O discurso mítico embutido nos dois movimentos históricos em comparação mostra que há uma grande carência civilizacional em ambos os momentos. E note que são povos de características extremas de desenvolvimento técnico socialmente partilhado. Enquanto a Alemanha estava no topo ou auge de sua expressão técnica, à frente de todos os demais países em vários aspectos; o Brasil sempre foi e continua sendo a expressão do atraso grandioso, isto é, uma eterna promessa de grandiosidade reduzida à mediocridade por uma série de fatores históricos e culturais. Para saber mais sobre esses aspectos gerais da civilização brasileira, como expressão do atraso e da submissão a outros povos, sugiro a leitura de ‘O Povo Brasileiro’, de Darcy Ribeiro, e do mais recente ‘A Elite do Atraso’, de Jessé Souza.

A carência dos alemães naquele momento advinha da sua derrota na 1ª Guerra Mundial, mesmo estando em vantagem tecnológica, e, pior ainda, a imposição das nações vencedoras de uma indenização que determinaria a queda da autoestima de todo um povo, por questões geopolíticas anteriores à própria guerra, e que expunha muito mais a mesquinharia dos vencedores que a fragilidade dos perdedores.
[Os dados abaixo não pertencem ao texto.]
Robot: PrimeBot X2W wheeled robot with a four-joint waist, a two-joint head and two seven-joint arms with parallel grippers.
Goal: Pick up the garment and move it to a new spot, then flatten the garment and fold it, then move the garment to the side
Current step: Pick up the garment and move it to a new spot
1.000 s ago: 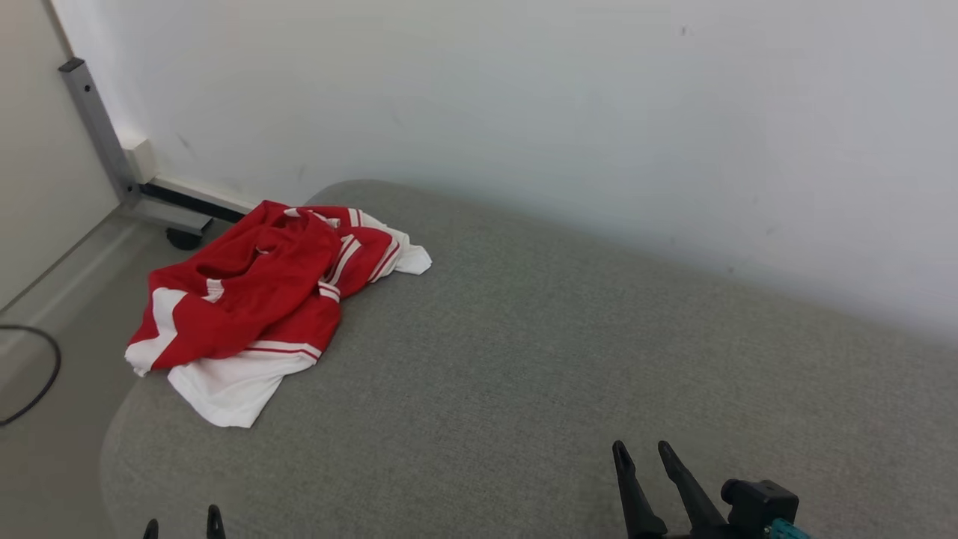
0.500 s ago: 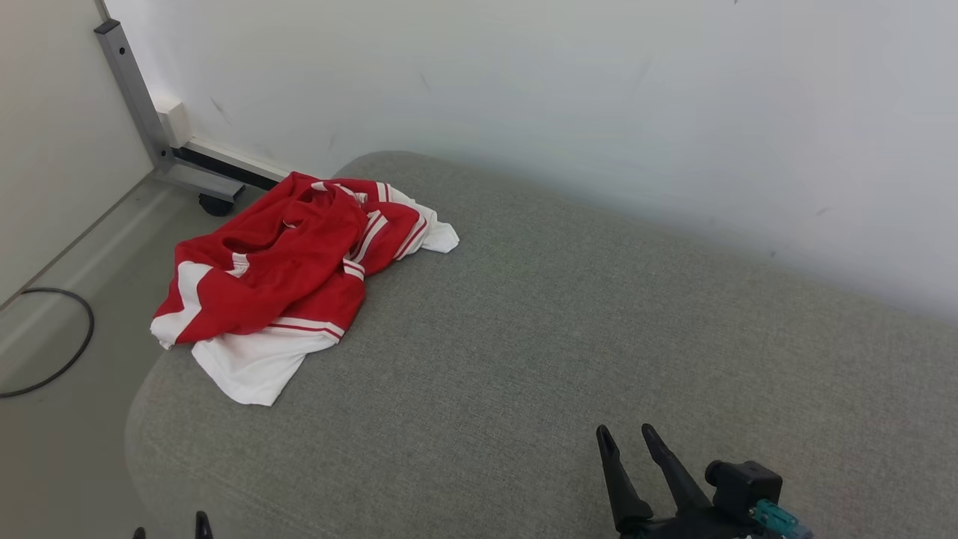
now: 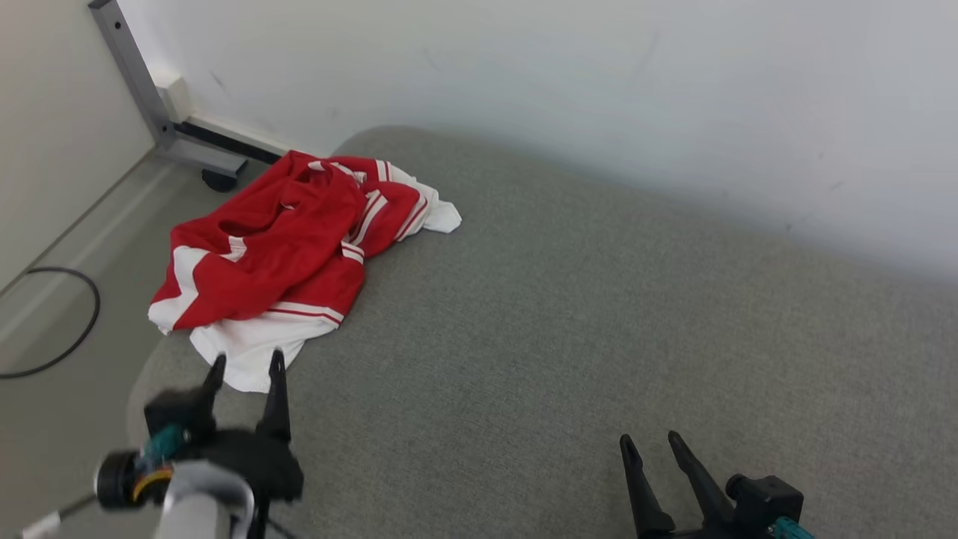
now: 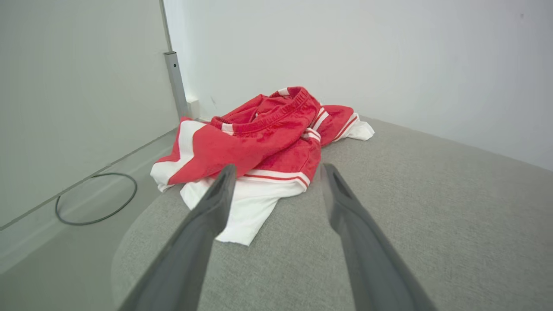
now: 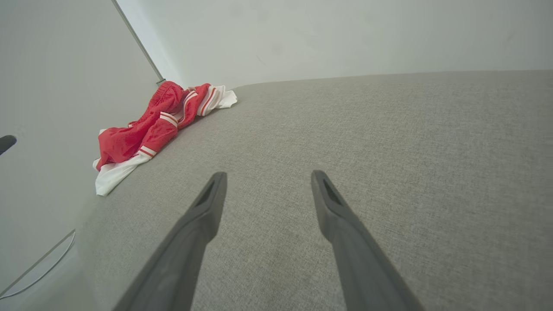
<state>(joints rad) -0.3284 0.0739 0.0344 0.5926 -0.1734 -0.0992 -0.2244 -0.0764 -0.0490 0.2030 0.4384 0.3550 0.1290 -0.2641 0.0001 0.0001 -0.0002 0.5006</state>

O discurso mítico nazista trazia um alento ao sofrimento e, sem dúvida, a convincente ideia de que havia um culpado: o outro. E de todos os outros, o mais fácil de ser responsabilizado: o povo judeu, mas mesmo que de fato banqueiros judeus tivessem lucrado com a derrota na guerra, não fazia sentido culpar todos os judeus pela crise e miséria do povo alemão.

Do mesmo modo que tão facilmente se convenceu que o PT e os petistas são os responsáveis por tudo de ruim no Brasil. Um discurso mítico tão injusto e falacioso quanto o do antissemitismo ou xenofóbico. Pois, por mais que existam petistas corruptos, não são somente estes, pois todo sistema burocrático brasileiro se mostra frágil à corrupção, desde muito antes de existirem o PT e os petistas. Só que diferente dos alemães, a nossa carência por lideranças parece advir de uma falha de projeto democrático, o qual foi sempre realizado de cima para baixo. Consultar e confiar nas escolhas populares sempre resvala no medo elitista de se perder o controle da máquina estatal para entes estranhos a essas próprias elites. Em parte, o antipetismo como expressão desse ódio de classe pode também ser identificado como ódio mais amplo à democracia.